Data =
==========
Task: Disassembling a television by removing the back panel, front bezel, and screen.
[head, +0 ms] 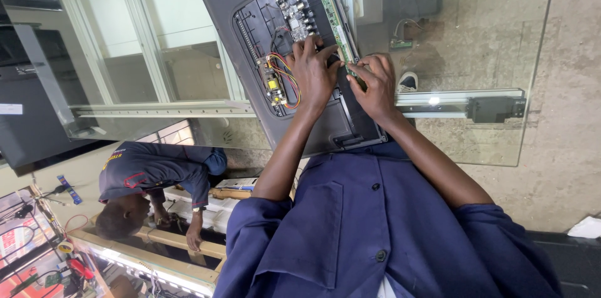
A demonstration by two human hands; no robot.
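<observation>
A: What is being worked on?

B: A flat-panel television (269,41) lying with its back cover off, so the circuit boards show; both hands are on it, over the long narrow green board (330,7) that runs along the edge of the opened bay.

A: And the hands themselves?

B: The left hand (315,72) lies spread, fingers bent, tips pressing down at the near end of that green strip; it grips nothing that I can see. The right hand (375,85) sits just beside it, touching the same spot, thumb and forefinger pinched together as if on a small connector or ribbon; what lies between them is too small to tell.

A: So which step is this, by your judgement?

B: It looks like seating or freeing a connection at the strip board's end; the left hand steadies, the right does the fine work. The next move would call for a careful pull or push in line with the board, with little force, since the part is thin.

A: What lies round about?

B: Just left of the left hand, a small power board (273,85) with a yellow part and a bunch of red and yellow wires (287,72); beyond the fingertips, the main board (297,13) with its row of sockets. The set rests on a glass desk (488,129) with a metal rail under it; below the glass, well apart, another person in a dark blue shirt (156,169) bends over a bench.
</observation>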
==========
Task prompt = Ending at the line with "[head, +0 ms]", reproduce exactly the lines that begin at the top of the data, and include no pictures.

Answer section =
Task: Disassembling a television by removing the back panel, front bezel, and screen.
[head, +0 ms] 

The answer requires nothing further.